Instructions to follow: Transcribe only the lines in the data below falling between the line with "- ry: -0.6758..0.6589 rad" and the line with "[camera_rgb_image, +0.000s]", including those two lines, and leave out any picture.

Dataset entries:

[Start of Attachment]

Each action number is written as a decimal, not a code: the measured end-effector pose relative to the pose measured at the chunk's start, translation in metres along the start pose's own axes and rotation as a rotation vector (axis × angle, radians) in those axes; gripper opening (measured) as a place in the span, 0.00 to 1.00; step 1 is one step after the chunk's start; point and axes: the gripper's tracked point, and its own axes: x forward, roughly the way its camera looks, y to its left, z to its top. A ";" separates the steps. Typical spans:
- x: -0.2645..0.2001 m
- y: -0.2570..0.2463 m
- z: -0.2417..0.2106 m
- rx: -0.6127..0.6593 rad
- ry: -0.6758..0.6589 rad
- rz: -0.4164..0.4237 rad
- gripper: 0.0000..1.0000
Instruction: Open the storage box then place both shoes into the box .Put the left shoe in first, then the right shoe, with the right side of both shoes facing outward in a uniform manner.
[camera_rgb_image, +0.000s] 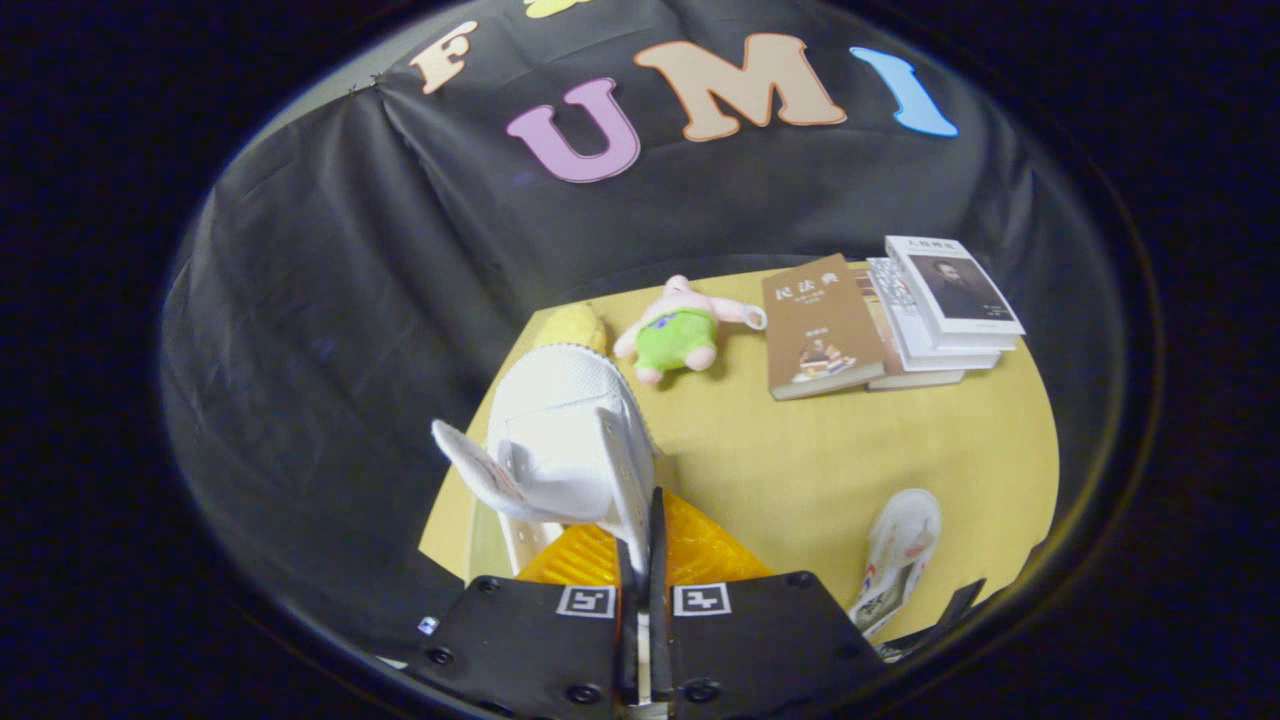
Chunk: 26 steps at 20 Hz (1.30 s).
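Currently your gripper (643, 520) has its fingers drawn close together, clamped on the side wall of a white shoe (565, 440). You hold that shoe raised, toe pointing away from you, its tongue (470, 468) flopped out to one side. Beneath the shoe sits the box (600, 560), of which an orange ribbed panel and a clear wall show; whether the shoe touches it, you cannot tell from here. The second shoe (897, 555) lies on its side on the yellow table (860, 450), well apart from the box, off to the other side of your fingers. Beyond the held shoe, a yellow toy (570, 325) and a pink plush in green (678, 335) rest near the table's far edge. Beside them a brown book (818, 330) lies flat, just next to a stack of books (945, 305)
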 end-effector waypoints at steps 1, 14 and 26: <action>0.005 0.017 0.000 -0.001 0.006 0.020 0.08; 0.134 0.071 -0.096 -0.149 0.210 -0.129 0.07; 0.171 0.058 -0.150 -0.153 0.366 -0.203 0.11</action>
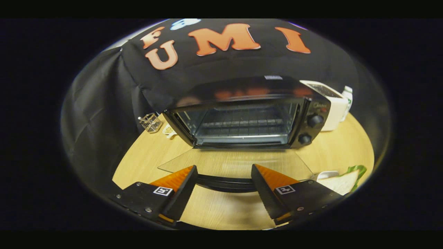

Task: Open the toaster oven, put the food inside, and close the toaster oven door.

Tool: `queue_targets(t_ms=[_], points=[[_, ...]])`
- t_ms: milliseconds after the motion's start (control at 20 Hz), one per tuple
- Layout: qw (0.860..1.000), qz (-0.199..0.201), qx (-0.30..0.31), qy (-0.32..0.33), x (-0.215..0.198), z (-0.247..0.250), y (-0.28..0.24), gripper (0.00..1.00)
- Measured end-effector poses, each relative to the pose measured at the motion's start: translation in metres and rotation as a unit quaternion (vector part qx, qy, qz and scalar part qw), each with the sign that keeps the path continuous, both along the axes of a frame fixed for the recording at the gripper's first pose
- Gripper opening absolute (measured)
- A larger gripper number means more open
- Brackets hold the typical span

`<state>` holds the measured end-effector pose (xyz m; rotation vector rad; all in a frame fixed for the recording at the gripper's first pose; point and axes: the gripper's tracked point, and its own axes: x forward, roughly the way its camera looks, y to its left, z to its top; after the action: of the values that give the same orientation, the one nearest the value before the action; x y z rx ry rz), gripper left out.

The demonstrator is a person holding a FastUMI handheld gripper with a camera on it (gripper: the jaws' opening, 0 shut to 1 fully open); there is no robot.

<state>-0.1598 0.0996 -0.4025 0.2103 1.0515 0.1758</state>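
Toaster oven [242,117] mid-frame, glass door [235,162] dropped flat, handle [225,183] between the wide-open, empty gripper [224,174] fingers. Opening looks done. Sandwich [342,181] sits lower right, just beyond the right finger; probably needs grabbing next and sliding onto the rack [242,126].

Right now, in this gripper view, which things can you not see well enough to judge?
- Food: partly behind the right finger of the open claw and cut off at the edge; it looks like a sandwich, its plate barely shows.
- Door handle: its ends are hidden behind both fingers; contact cannot be told.
- Toaster oven floor: dark, under the rack.
- Wire basket: too small to see contents.
- White appliance: half behind the oven.
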Motion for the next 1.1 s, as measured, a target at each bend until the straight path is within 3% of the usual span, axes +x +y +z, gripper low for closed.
queue_targets(t_ms=[150, 300, 400, 750, 900, 1100], points=[[0.999, -0.019, 0.022, 0.014, 0.003, -0.008, -0.003, 0.89], [1.0, -0.012, 0.007, 0.02, 0.001, -0.016, -0.006, 0.87], [0.999, -0.002, -0.008, 0.036, -0.008, -0.028, -0.006, 0.87], [0.994, -0.027, 0.001, 0.105, -0.036, -0.059, -0.008, 0.86], [0.994, -0.03, 0.006, 0.102, -0.034, -0.059, -0.01, 0.85], [0.992, -0.063, 0.041, 0.1, -0.034, -0.039, -0.017, 0.86]])
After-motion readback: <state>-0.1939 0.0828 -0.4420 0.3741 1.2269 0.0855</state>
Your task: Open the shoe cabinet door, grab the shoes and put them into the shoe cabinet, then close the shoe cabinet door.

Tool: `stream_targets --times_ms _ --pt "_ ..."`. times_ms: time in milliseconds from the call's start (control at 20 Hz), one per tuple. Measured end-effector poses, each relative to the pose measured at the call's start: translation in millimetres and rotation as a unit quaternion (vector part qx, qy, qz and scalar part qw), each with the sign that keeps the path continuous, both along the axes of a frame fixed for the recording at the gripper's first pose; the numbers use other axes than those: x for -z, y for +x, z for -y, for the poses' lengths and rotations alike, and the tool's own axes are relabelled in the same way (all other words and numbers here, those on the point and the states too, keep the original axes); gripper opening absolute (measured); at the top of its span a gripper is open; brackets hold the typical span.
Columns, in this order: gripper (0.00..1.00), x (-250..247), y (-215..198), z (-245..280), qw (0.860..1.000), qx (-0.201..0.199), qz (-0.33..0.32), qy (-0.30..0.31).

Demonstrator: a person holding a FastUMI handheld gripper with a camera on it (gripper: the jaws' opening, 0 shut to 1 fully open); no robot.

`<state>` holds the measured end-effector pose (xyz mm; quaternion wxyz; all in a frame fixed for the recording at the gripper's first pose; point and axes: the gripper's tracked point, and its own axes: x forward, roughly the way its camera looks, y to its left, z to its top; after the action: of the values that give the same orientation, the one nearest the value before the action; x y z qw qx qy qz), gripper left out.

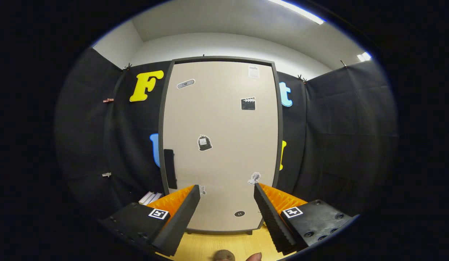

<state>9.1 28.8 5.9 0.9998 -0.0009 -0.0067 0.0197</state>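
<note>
The shoe cabinet [220, 145] stands upright straight ahead, beyond the fingers. Its tall beige door is closed in a dark frame and carries several small stickers. A dark vertical handle [169, 168] sits on the door's left edge, low down. My gripper [227, 188] is open, aimed at the lower part of the door with nothing between its fingers. Part of a brownish rounded thing [224, 256] shows on the floor below the fingers; whether it is a shoe I cannot tell.
Black cloth walls [340, 145] close in on both sides of the cabinet. The wooden floor [224, 243] runs from the cabinet's foot toward me. A few white flat items [150, 198] lean low to the cabinet's left. A fingertip [254, 257] pokes in beside the brownish thing.
</note>
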Motion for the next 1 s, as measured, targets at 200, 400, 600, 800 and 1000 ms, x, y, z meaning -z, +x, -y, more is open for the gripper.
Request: stream_targets --times_ms 200,400,600,800,1000 --pt "0.98 -5 20 -38 0.999 -0.025 0.004 0.023" --pt "0.98 1 54 -80 0.999 -0.044 -0.001 0.032" --pt "0.98 19 93 -116 0.998 -0.053 -0.008 0.028" --pt "0.98 38 130 -140 0.998 -0.049 -0.016 0.02" --pt "0.96 56 162 -151 0.999 -0.043 -0.027 0.018"
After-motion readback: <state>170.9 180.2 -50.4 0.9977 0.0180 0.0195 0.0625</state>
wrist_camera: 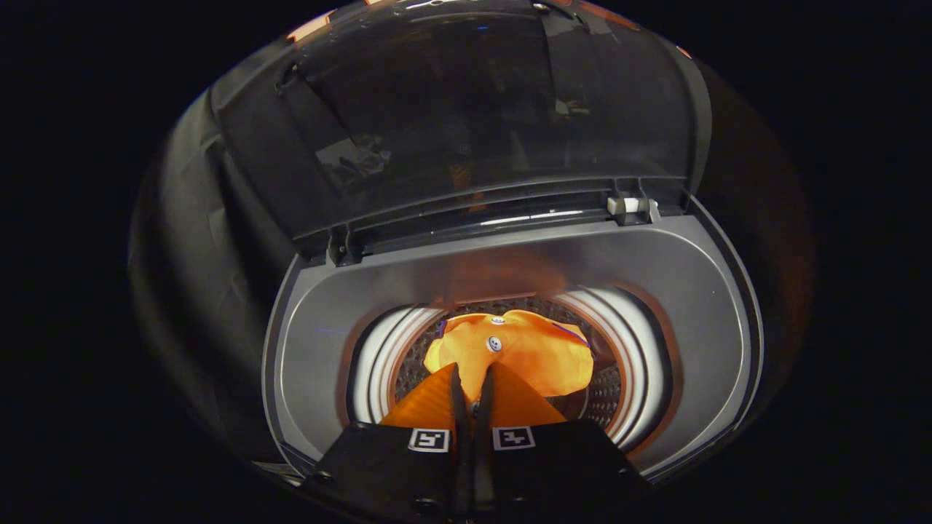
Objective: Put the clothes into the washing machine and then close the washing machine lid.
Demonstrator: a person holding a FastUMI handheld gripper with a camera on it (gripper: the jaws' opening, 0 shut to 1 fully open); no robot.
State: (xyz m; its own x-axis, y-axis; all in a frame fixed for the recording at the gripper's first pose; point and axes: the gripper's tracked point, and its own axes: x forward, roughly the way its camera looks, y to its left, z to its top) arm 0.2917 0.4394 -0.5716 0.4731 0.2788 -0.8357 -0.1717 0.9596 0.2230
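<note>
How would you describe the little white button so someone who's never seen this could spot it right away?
Start at the grey top-loading washing machine with its dark see-through lid raised. Inside its perforated metal drum lies a crumpled orange garment, just beyond the nearly closed gripper. The small round white button sits on that cloth, pale against the orange.
</note>
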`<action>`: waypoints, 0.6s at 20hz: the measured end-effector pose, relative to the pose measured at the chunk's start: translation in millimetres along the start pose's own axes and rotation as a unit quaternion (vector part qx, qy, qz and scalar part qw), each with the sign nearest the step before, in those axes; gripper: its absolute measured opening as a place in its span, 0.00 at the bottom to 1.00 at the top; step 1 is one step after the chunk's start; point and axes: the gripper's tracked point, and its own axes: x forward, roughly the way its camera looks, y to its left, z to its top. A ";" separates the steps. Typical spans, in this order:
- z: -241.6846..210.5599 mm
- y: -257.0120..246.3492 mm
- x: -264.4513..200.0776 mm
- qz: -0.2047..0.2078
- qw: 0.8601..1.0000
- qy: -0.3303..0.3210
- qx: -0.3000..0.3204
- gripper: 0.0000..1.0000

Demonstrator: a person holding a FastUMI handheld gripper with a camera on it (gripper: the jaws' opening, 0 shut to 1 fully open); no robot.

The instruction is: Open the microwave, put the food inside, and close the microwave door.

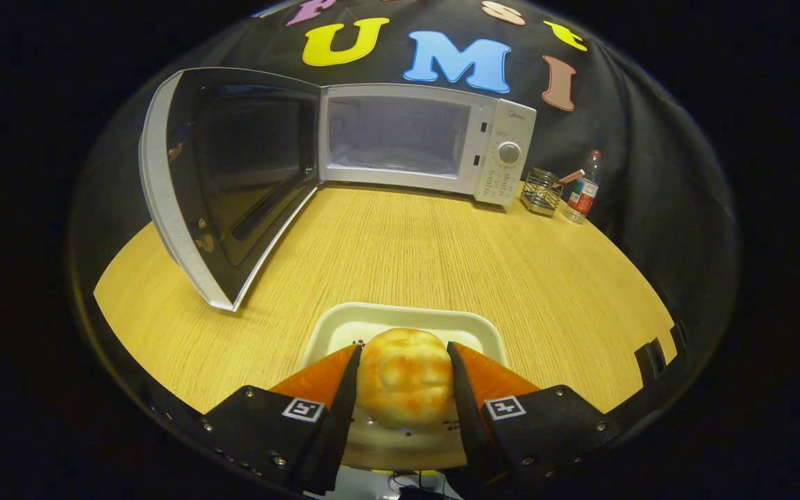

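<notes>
A round golden bread bun (405,375) sits between my two fingers, and my gripper (403,357) is shut on it, both fingers pressing its sides. The bun is over a cream tray (372,321) on the wooden table; whether it still rests on the tray I cannot tell. Beyond the fingers stands the white microwave (504,149) at the back of the table. Its door (223,180) is swung wide to the left, and the cavity (393,135) looks bare inside.
A wire holder (541,191) and a plastic bottle (584,187) stand right of the microwave. The open door's lower corner (223,304) reaches far forward over the wooden table (442,250), just left of the tray.
</notes>
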 end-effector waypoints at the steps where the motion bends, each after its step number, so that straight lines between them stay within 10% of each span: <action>1: 0.0 -0.2 -1.1 -0.003 1.000 0.000 -0.001 0.69; 12: 92.7 -9.0 -8.6 0.007 0.991 -0.087 0.104 0.69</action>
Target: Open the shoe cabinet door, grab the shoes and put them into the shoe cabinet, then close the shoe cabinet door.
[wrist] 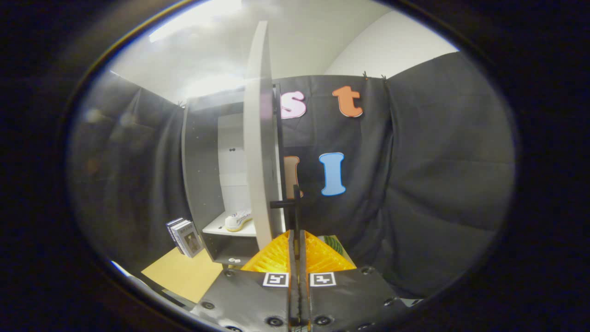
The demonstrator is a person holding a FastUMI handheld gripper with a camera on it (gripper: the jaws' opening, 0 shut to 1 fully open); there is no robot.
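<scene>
The shoe cabinet (203, 184) stands ahead and a little left, dark-framed with a pale back panel. Its white door (258, 152) is swung open and shows edge-on, straight ahead of my fingers. A thin black handle (295, 203) sticks out from the door's edge and runs down between my fingertips. My gripper (296, 237) is shut on that handle, with the two fingers pressed close together. A white shoe (238, 220) lies on the cabinet's lower shelf (216, 228), left of the door.
A few books (185, 237) lean against the cabinet's left side on a yellow surface (184, 274). Black cloth walls close the booth behind and to the right. A striped greenish item (334, 244) peeks out just right of my fingers.
</scene>
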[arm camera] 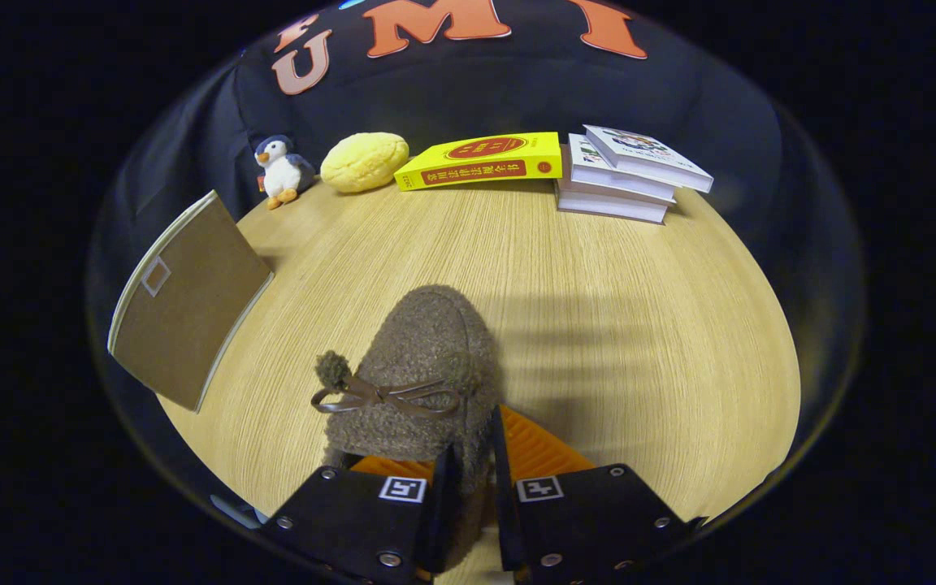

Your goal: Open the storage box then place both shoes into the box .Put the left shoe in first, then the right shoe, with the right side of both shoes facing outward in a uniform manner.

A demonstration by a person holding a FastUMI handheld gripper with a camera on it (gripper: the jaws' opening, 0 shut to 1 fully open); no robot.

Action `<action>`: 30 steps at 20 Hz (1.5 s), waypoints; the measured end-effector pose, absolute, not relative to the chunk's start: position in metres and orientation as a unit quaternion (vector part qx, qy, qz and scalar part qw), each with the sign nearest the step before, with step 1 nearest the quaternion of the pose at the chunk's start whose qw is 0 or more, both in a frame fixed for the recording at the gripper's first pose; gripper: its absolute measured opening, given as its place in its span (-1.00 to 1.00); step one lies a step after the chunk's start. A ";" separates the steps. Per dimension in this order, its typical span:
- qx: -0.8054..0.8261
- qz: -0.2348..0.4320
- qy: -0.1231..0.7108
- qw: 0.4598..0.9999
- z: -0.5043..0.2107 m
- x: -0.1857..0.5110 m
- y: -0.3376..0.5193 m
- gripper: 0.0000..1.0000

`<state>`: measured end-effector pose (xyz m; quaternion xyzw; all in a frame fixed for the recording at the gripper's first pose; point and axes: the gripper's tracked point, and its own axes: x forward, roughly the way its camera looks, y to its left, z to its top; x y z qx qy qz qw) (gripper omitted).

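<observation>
Tongs (468,487): drawn close together, pinching the rear edge of a fuzzy brown shoe (415,374). Both fingers bear on the shoe's wall, one inside the opening, one outside.

Shoe: toe points away from the tongs, bow across the upper. Whether it rests on the wooden surface (598,268) or hangs just above it cannot be told. Which foot it belongs to cannot be told either.

Box (184,301): brown, standing well apart to the left of the shoe, beyond the fingers. Only a flat panel faces the camera, so open or closed is uncertain.

Step in hand, by judgement: carrying a shoe toward the box.

Next move calls for swinging left, keeping the pinch firm on the soft wall, and turning the shoe so its right side faces outward.
</observation>
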<state>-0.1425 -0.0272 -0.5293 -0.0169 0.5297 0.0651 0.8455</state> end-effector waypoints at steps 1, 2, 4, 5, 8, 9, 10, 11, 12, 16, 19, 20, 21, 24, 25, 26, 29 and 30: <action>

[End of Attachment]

Problem solution:
- ry: -0.6758..0.6589 rad
- rz: -0.4164..0.4237 rad
- gripper: 0.0000..1.0000
Instruction: Open the storage box then place both shoes into the box .Put the left shoe in first, then the right shoe, with the right side of both shoes facing outward in a uniform manner.
[camera_rgb_image, +0.000s] 

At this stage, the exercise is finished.